You will be able to adjust the flow distribution thanks to a weight
attribute.
+-----------------+ 90% | +------------+ +-------->+ Middleware v1 | | +---+ +------------+ | | | +-----v------+ # | | | +-----------------+ | | ~+~ +--->+ Front +--+ | Database | / \ | | | +-----------------+ | | +---+ +------------+ | | | +-----^------+ +-------->+ Middleware v2 | | 10% | +------------+ +-----------------+
In this case, calls from user will go through Middleware v1
90% of the time and only 10% on the Middleware v2
.
Execution
Make sure you have deployed Front V1 and Middleware V1 & V2. |
The idea of this section is to demonstrate how Istio can randomly redirect incoming requests between different versions of a component.
The following YAML
defines a weight property that configures how the proxy distributes traffic between different services.
apiVersion: networking.istio.io/v1alpha3
kind: VirtualService
metadata:
namespace: workshop
name: middleware
spec:
hosts:
- middleware
http:
- route:
- destination:
host: middleware
subset: version-2
weight: 10 (1)
- destination:
host: middleware
subset: version-1
weight: 90 (2)
---
apiVersion: networking.istio.io/v1alpha3
kind: DestinationRule
metadata:
namespace: workshop
name: middleware
spec:
host: middleware
subsets:
- name: version-1
labels:
version: v1
- name: version-2
labels:
version: v2
1 | The percentage of request to send to version-2 subset |
2 | The percentage to send to version-1 subset |
It can be applied with the following command:
Λ\: $ kubectl apply --filename 04_production-path/03_traffic-splitting/01_add-traffic-weight-splitting.yml
Now let’s run a series of requests and take a look at the responses:
Λ\: $ while true; do curl -qs ${CLUSTER_INGRESS_IP}; echo; done;
{"from":"front (v1) => middleware (v1) => database (v1)","date":"2019-12-21T19:36:51.254Z"}
{"from":"front (v1) => middleware (v1) => database (v1)","date":"2019-12-21T19:36:51.518Z"}
{"from":"front (v1) => middleware (v1) => database (v1)","date":"2019-12-21T19:36:52.084Z"}
{"from":"front (v1) => middleware (v1) => database (v1)","date":"2019-12-21T19:36:52.926Z"}
{"from":"front (v1) => middleware (v1) => database (v1)","date":"2019-12-21T19:36:53.801Z"}
{"from":"front (v1) => middleware (v1) => database (v1)","date":"2019-12-21T19:36:54.294Z"}
{"from":"front (v1) => middleware (v2) => database (v1)","date":"2019-12-21T19:36:54.807Z"} (1)

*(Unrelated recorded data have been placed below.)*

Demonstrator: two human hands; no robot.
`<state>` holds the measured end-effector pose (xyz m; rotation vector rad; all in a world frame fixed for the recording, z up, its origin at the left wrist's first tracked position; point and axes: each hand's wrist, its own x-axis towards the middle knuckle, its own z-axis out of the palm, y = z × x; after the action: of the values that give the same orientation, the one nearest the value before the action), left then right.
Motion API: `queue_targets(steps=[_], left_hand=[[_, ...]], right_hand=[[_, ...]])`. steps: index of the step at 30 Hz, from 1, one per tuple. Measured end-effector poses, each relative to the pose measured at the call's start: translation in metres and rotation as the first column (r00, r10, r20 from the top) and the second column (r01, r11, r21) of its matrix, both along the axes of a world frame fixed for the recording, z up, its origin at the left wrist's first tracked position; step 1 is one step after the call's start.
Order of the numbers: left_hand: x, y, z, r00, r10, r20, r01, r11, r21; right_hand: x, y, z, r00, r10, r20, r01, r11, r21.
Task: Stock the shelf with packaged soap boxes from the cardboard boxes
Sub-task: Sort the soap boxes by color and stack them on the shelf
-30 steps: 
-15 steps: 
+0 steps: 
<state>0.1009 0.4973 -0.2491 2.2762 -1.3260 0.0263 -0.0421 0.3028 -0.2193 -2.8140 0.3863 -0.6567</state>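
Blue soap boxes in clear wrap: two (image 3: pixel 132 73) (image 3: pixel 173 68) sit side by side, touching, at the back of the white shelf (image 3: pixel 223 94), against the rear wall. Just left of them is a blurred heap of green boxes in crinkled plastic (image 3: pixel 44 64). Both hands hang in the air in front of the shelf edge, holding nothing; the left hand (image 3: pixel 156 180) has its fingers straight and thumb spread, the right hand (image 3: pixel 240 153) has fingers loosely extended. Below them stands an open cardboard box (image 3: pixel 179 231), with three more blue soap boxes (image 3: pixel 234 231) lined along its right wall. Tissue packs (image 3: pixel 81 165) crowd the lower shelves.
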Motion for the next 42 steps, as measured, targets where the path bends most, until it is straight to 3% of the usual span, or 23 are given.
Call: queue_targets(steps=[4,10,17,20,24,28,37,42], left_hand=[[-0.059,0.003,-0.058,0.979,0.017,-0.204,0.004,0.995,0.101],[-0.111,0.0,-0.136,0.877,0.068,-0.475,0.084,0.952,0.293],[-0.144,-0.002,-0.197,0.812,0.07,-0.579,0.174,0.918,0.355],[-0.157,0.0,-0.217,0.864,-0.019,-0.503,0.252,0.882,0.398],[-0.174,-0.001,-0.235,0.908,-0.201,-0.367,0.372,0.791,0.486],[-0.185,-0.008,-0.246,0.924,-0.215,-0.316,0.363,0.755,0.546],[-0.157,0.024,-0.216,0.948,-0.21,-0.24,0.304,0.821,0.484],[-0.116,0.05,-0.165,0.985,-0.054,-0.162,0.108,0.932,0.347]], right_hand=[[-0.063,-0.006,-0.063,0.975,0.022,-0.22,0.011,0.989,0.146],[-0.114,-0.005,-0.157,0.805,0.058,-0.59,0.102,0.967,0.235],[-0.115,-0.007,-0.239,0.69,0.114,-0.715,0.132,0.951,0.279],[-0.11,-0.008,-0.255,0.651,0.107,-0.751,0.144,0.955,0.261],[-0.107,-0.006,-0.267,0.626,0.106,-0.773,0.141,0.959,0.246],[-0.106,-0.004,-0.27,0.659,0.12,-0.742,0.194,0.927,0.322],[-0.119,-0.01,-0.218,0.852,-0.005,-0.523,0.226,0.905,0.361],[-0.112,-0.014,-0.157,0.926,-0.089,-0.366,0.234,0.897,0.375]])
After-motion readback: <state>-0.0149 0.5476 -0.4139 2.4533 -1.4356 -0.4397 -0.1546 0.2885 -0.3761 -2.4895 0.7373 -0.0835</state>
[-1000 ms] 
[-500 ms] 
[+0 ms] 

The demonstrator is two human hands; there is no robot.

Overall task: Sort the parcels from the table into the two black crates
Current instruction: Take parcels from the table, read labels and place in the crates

{"from":"front (v1) => middleware (v1) => database (v1)","date":"2019-12-21T19:36:55.638Z"}
{"from":"front (v1) => middleware (v1) => database (v1)","date":"2019-12-21T19:36:56.054Z"}
{"from":"front (v1) => middleware (v1) => database (v1)","date":"2019-12-21T19:36:56.6Z"}
{"from":"front (v1) => middleware (v1) => database (v1)","date":"2019-12-21T19:36:57.147Z"}
{"from":"front (v1) => middleware (v1) => database (v1)","date":"2019-12-21T19:36:57.413Z"}
{"from":"front (v1) => middleware (v1) => database (v1)","date":"2019-12-21T19:36:57.48Z"}
{"from":"front (v1) => middleware (v1) => database (v1)","date":"2019-12-21T19:36:58.073Z"}
{"from":"front (v1) => middleware (v1) => database (v1)","date":"2019-12-21T19:36:58.663Z"}
{"from":"front (v1) => middleware (v2) => database (v1)","date":"2019-12-21T19:36:59.329Z"} (2)
{"from":"front (v1) => middleware (v1) => database (v1)","date":"2019-12-21T19:36:59.844Z"}
{"from":"front (v1) => middleware (v1) => database (v1)","date":"2019-12-21T19:36:59.909Z"}
1 | First split |
2 | Second split |
This feature is particularly useful when you want to progressively start sending users to your a new version of your platform. You create several template and apply them one by one until you have completely migrated your application.
To go a bit further, you can try to:
-
Perform a complete update from V1 to V2 of the Middleware component while your application is under Siege. Did you notice any unavailability or downtime?